Information provided »

+++

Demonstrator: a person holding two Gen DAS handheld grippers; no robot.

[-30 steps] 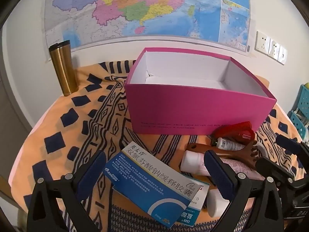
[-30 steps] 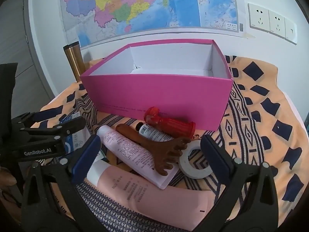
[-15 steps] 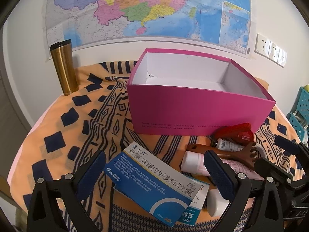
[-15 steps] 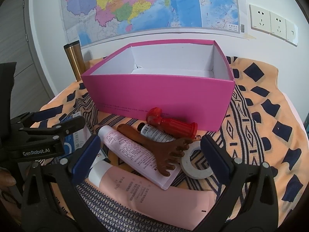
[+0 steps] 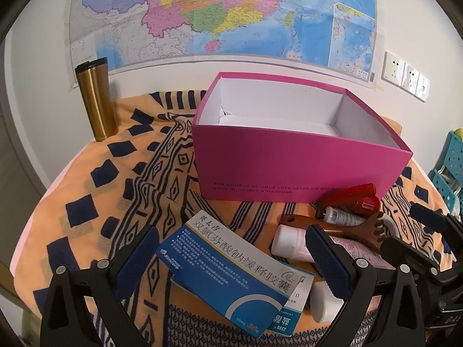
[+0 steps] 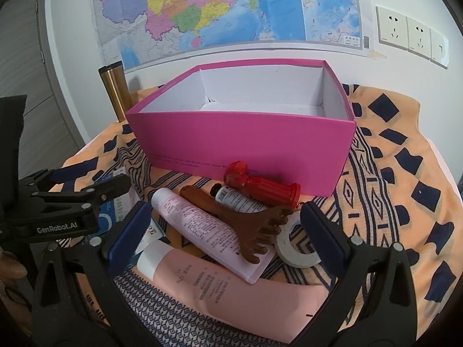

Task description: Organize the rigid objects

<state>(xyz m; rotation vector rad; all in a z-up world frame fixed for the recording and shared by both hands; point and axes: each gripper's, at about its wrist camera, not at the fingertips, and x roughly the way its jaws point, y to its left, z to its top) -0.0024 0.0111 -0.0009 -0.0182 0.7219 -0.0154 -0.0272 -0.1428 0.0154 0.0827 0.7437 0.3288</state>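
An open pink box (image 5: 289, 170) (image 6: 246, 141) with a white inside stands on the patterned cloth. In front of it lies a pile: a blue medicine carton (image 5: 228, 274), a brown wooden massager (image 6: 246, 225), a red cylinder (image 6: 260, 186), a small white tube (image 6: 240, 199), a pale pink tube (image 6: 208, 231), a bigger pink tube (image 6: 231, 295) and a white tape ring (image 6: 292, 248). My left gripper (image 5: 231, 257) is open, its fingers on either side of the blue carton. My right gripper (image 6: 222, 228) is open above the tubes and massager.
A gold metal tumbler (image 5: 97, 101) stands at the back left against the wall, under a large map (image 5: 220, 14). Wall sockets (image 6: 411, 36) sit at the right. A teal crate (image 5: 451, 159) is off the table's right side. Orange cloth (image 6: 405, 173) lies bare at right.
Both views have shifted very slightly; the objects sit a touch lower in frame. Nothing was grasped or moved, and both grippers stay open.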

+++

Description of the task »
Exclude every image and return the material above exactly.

Response »
Demonstrator: a person holding two Gen DAS handheld grippers; no robot.

[-30 steps] 
[-30 steps] 
[-15 steps] 
[-15 steps] 
[+0 steps] 
[+0 steps] 

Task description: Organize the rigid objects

<state>(xyz m; rotation vector rad; all in a z-up world frame fixed for the recording and shared by both hands; point and axes: each gripper's, at about its wrist camera, not at the fingertips, and x roughly the way its jaws point, y to its left, z to its top) -0.0024 0.0111 -0.0009 -0.0182 0.7219 -0.0154 -0.0272 -0.1428 0.0154 0.0827 0.7437 0.3288</state>
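An open pink box (image 5: 289, 170) (image 6: 246, 141) with a white inside stands on the patterned cloth. In front of it lies a pile: a blue medicine carton (image 5: 228, 274), a brown wooden massager (image 6: 246, 225), a red cylinder (image 6: 260, 186), a small white tube (image 6: 240, 199), a pale pink tube (image 6: 208, 231), a bigger pink tube (image 6: 231, 295) and a white tape ring (image 6: 292, 248). My left gripper (image 5: 231, 257) is open, its fingers on either side of the blue carton. My right gripper (image 6: 222, 228) is open above the tubes and massager.
A gold metal tumbler (image 5: 97, 101) stands at the back left against the wall, under a large map (image 5: 220, 14). Wall sockets (image 6: 411, 36) sit at the right. A teal crate (image 5: 451, 159) is off the table's right side. Orange cloth (image 6: 405, 173) lies bare at right.
Both views have shifted very slightly; the objects sit a touch lower in frame. Nothing was grasped or moved, and both grippers stay open.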

No further work remains in this exercise.